OPINION: Spring fever starts to set in, and yes, I know better
March 8th, 2013 | Carey Restino
It's really warm outside. Today, the ice was coming off my house in huge, shaking slabs that made the dogs leap up from mid dream and bark at the ceiling. We've lost a foot of snow. I've been watching it sink down the sides of my greenhouse, teasing me. "Come out and play," it says. "Winter is over."
I know better than to be seduced by this idea. It's March. Not April or safer yet May. Winter will come back. The temperature will drop, it will snow, I will scrape the windshield again and again. I will shovel. It's not over. Except this little part of me, a tiny spot that moans about how hard last winter was with all its crazy snowstorms and how really we deserve an early spring, and after all, it's been such an easy winter, maybe it will just stay warm, and...
I know, it's crazy. But the real reason I want it to stay warm isn't because of the shoveling or the scraping. It's because I'm ready to garden. I actually started already, weeks ago, planting starts for my greenhouse. I'm trying to push the envelope - as far as possible, maybe even a month more than what we usually get in these parts. This weekend, I'm going to plant corn starts. Last year, I planted 40 feet of corn - which I figured out this morning as I was laying in bed listening to the water drip, amounts to about 100 baby corn plants. Say goodbye, dining room table. I'll see you in May.
I've already taken over the entryway with a glowing pile of tomato plants and peppers. They are taking off like tomatoes will, spreading their leafy greenery and screaming to be transplanted into bigger containers.
This march of green through my house has become a sign of the changing season, as predictable as the sun's expanding rays.

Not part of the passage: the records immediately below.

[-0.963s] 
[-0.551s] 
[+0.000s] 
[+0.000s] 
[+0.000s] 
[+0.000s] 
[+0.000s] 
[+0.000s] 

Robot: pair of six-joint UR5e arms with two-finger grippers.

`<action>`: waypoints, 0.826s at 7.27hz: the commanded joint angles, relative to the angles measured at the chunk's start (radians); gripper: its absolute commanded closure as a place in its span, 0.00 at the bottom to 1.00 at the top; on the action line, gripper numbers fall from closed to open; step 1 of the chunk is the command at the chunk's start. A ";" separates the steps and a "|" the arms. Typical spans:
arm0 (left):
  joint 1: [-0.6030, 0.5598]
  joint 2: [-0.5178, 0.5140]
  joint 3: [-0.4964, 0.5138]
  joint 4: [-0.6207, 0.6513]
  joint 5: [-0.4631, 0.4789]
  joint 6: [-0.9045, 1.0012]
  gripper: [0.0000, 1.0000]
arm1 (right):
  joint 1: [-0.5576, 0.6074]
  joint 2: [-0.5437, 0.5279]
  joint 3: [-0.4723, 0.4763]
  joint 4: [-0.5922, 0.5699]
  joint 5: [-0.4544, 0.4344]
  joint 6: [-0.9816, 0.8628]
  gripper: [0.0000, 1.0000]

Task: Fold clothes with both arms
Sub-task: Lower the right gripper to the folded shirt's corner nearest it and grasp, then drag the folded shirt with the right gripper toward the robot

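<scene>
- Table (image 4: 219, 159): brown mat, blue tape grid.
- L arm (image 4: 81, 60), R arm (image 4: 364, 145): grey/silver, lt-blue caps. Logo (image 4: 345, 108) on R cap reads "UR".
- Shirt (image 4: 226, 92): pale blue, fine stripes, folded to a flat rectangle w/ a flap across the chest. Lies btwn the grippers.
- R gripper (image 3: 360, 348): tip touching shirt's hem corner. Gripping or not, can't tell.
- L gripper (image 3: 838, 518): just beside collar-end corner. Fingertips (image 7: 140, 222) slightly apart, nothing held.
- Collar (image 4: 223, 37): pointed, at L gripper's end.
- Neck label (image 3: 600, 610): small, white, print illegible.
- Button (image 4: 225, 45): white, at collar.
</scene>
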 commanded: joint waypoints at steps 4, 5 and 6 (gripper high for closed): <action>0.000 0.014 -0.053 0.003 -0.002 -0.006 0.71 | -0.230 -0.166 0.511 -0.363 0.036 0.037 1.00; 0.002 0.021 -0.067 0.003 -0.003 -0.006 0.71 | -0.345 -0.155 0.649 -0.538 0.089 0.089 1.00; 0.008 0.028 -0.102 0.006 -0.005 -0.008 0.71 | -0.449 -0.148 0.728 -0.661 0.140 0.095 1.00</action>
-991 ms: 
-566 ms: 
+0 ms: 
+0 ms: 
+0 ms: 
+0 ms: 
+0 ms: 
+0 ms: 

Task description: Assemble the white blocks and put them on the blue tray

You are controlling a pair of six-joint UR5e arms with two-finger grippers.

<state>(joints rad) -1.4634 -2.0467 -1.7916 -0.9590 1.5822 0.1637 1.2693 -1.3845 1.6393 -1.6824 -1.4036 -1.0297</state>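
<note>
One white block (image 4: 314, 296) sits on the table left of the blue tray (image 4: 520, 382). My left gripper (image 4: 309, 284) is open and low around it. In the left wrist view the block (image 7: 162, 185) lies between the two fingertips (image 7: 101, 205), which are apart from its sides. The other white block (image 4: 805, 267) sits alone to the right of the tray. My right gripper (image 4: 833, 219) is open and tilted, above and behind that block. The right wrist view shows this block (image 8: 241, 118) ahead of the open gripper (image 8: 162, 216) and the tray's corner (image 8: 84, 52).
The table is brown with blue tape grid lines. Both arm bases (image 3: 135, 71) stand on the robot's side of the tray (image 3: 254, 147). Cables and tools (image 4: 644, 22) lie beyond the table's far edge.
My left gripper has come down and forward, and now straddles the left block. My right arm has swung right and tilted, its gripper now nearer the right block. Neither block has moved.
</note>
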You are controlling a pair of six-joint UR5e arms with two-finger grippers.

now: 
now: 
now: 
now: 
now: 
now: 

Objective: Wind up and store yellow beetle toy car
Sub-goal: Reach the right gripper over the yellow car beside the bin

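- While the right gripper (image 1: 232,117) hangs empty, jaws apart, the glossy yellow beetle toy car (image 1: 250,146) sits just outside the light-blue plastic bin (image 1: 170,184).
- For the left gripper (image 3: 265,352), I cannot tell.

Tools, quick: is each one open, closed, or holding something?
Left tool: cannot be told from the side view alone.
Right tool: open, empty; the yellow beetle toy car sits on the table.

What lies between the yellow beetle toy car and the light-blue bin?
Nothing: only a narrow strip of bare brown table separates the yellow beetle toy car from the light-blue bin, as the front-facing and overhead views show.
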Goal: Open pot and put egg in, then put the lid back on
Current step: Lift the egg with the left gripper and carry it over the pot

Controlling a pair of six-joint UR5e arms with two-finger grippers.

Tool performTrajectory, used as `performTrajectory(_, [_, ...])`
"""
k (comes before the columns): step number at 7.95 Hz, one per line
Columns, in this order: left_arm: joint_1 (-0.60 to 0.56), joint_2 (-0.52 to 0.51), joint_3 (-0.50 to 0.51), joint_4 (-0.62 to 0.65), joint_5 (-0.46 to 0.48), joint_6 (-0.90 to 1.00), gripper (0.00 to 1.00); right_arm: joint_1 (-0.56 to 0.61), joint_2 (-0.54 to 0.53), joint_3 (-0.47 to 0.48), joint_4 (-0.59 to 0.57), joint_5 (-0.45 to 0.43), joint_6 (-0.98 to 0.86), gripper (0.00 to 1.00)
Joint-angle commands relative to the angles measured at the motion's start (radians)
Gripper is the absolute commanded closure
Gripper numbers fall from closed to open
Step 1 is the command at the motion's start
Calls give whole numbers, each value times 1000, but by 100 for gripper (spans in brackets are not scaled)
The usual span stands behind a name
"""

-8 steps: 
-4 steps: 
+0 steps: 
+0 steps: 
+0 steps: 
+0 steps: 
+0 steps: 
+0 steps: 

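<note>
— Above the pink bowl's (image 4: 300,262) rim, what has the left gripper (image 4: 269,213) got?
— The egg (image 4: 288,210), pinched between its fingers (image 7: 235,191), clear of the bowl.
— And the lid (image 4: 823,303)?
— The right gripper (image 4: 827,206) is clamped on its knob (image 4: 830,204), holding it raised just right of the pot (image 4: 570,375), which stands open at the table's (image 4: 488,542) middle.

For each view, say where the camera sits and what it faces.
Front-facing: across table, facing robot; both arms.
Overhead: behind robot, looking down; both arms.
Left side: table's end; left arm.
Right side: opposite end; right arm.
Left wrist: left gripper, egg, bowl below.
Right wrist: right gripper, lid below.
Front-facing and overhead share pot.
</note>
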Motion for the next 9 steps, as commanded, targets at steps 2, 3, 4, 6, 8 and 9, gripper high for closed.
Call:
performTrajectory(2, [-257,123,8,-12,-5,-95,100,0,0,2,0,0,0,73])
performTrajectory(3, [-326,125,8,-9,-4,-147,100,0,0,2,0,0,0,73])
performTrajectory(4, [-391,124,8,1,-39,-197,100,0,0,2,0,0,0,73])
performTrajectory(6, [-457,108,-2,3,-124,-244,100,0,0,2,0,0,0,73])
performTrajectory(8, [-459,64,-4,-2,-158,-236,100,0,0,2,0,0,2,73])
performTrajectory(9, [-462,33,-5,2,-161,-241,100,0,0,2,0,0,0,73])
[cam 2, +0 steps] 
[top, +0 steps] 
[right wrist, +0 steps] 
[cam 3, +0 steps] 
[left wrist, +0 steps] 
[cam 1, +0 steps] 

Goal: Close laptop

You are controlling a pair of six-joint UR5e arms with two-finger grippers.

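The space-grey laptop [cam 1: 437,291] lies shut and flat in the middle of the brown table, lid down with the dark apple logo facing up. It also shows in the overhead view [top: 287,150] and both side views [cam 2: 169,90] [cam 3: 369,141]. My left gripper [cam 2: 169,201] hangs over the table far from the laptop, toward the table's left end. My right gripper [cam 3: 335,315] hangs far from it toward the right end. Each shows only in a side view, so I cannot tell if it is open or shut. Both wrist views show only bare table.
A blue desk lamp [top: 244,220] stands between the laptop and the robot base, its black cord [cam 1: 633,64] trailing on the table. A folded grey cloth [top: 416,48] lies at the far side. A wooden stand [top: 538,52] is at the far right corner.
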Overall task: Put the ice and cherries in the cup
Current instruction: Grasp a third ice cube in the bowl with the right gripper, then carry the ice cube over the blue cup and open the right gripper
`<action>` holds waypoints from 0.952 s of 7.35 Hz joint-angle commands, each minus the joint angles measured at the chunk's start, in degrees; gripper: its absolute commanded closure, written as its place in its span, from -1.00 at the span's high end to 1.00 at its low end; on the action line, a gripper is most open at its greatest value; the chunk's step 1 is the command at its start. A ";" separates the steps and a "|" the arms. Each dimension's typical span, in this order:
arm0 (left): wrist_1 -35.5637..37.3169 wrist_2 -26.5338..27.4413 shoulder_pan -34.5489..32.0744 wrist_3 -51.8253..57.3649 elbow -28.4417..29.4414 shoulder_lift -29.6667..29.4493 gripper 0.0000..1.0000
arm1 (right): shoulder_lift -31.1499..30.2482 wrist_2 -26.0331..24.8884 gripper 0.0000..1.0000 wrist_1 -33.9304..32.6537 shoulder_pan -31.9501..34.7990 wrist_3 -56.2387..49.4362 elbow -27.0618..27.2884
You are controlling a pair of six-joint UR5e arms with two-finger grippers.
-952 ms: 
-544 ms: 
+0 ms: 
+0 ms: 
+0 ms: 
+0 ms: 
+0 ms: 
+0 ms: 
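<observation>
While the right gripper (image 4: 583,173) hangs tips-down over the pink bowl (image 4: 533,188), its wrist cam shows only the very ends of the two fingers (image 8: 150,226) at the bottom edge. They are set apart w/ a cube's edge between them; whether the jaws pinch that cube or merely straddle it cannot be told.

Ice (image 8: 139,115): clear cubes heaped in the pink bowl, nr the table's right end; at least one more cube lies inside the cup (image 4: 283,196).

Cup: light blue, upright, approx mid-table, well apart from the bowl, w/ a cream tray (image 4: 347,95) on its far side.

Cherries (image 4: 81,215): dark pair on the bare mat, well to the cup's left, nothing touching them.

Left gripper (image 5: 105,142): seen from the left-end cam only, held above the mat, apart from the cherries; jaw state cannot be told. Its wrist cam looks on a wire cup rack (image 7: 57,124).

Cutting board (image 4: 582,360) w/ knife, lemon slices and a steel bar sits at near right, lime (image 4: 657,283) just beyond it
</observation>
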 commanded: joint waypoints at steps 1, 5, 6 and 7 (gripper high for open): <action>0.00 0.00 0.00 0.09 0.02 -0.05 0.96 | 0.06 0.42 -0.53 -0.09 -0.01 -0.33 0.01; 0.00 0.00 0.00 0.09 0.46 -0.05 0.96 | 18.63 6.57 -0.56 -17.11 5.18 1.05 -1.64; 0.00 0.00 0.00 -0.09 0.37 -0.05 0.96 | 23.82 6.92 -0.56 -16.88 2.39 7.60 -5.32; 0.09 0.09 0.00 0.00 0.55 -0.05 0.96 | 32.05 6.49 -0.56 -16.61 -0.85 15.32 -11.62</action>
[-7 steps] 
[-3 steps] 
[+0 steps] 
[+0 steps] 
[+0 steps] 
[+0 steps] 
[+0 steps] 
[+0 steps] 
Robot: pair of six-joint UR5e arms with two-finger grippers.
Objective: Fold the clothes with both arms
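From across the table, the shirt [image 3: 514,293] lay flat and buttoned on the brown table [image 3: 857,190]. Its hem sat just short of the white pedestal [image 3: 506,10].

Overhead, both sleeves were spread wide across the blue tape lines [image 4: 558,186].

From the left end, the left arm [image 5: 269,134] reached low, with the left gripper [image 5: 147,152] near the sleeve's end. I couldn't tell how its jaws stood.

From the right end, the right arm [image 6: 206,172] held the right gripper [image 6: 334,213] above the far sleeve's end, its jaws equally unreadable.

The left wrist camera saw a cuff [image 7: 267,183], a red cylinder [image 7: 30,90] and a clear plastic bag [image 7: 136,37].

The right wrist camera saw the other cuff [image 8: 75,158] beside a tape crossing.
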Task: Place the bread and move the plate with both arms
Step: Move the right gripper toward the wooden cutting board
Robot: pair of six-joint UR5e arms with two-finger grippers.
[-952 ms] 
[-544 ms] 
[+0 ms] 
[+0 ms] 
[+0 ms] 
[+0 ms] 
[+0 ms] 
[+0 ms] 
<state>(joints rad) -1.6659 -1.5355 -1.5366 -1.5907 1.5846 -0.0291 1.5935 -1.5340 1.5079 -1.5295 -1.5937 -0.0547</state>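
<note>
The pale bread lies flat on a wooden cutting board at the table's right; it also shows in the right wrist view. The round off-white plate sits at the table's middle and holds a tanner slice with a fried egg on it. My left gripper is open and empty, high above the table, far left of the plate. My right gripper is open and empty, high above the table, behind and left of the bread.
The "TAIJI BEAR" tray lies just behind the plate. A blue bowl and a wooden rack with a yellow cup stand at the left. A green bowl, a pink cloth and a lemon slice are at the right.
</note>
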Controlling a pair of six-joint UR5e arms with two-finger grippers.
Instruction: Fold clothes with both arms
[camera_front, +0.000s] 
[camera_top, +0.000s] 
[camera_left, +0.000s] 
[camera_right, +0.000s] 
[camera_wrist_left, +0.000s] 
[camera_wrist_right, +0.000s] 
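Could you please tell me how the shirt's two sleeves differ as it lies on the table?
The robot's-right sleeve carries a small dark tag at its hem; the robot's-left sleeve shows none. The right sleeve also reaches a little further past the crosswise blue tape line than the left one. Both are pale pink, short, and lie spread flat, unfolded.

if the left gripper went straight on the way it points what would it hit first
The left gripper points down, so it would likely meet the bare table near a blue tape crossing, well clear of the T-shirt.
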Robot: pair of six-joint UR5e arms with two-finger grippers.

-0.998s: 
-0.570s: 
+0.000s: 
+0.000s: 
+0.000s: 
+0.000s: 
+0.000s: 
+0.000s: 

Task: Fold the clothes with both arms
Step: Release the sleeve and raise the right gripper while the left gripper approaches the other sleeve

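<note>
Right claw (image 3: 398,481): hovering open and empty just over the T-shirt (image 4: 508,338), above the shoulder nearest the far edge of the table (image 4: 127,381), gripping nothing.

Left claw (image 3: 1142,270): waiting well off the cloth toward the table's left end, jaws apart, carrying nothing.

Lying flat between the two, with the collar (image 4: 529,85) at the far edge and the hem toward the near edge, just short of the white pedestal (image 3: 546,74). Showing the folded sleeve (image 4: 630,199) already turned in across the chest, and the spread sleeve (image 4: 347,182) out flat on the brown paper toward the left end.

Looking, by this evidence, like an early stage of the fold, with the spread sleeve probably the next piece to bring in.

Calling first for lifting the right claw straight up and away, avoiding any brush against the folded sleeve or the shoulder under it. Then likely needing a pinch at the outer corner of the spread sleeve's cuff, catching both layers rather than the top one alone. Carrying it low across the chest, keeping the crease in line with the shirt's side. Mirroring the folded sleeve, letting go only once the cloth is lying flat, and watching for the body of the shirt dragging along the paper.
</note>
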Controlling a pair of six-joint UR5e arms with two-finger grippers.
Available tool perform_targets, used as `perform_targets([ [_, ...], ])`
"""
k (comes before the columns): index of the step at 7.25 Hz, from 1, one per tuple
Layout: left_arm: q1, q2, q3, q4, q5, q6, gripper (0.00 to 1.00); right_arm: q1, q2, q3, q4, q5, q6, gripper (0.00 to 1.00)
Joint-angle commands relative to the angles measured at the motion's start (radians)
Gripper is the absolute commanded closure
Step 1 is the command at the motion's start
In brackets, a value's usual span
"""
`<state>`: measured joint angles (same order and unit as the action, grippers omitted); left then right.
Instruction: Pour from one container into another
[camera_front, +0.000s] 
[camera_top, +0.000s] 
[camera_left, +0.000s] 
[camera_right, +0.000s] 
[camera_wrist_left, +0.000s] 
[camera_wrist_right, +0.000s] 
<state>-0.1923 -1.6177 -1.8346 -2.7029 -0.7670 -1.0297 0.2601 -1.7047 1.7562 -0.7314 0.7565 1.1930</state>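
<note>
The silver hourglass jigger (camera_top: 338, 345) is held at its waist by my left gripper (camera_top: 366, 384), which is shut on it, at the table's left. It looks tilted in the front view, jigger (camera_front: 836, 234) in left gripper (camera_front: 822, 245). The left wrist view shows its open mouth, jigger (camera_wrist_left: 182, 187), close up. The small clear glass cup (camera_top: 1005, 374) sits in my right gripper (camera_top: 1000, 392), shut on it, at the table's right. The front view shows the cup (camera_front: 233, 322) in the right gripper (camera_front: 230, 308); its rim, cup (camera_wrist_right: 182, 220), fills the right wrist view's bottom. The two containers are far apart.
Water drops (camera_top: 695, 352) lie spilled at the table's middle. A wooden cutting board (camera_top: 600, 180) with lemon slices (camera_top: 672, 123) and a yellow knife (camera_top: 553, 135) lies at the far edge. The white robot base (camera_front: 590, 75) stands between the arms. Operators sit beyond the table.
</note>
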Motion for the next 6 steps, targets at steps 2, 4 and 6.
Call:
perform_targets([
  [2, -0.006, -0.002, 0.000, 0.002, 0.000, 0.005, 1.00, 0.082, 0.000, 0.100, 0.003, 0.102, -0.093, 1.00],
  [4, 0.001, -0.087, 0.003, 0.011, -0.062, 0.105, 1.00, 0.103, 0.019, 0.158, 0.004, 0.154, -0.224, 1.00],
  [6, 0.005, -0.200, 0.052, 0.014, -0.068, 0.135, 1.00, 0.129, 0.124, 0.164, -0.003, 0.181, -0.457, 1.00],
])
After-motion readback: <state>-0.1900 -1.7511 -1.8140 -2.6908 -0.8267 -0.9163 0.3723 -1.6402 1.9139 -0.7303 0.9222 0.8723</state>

This morning, as the kids ate breakfast, the sky was already light. We get up really early, so the light was a wonderful site. It's so much easier to drag floppy children out of bed when there is something visible in the sky.
I've been in Alaska for most of my adult life, and the coming of the light still surprises me. I don't expect it, and then, one day, the days are long enough to actually make a dent in my to-do lists. Sleep becomes less important. I find myself smiling a bit more. It's like holding your breath for months and then finally exhaling. Then, of course, comes the mania of summer and its endless activity, but that's later. For now, it's bliss.
When I was a child, spring meant one thing and one thing only - mud season. We lived at the end of a long dirt road, a road that did not have gravel on top of it. Each fall, the frost would work its way deep into the dirt, and every spring, the melting soil would create a quagmire where our road once was. For about a month, we would walk in and out, leaving our car out where the gravel started. Supplies had to be bought and brought in before breakup or you would suffer through a two-mile slog with a sack of flour on your back.
I'm pretty sure my parents didn't love mud season, but we kids thought it was pretty cool. Who doesn't love going for a walk down a road filled with caved in caverns where frost melted away. Each step was an adventure, sometimes ending with a boot rescue mission and more often than not with a lot more laundry than usual. This mandated time outside each day was bliss for me at this time of year, when light and sun start to call loudly.
Maybe that's why it's really hard to stay inside when the weather starts to change. When I bought my house, I insisted on no driveway or strange road access, learning from my childhood. But even though mud season now means little more than stocking up on wiper fluid, I find excuses constantly to go out and walk to the mailbox, or chip away at the ice that covers my boardwalk. I know it might not last consistently. I've even seen years when we got more snow in March than any other month, it seemed. But I'm going to remain optimistic for the time being. As soon as this paper is done, I'm going to go out and sprinkle coffee grounds on the snow on the garden and get that white stuff melting. It may be a futile effort, but it feels so good, it's worth it. And maybe that good feeling will carry me through when it starts snowing again.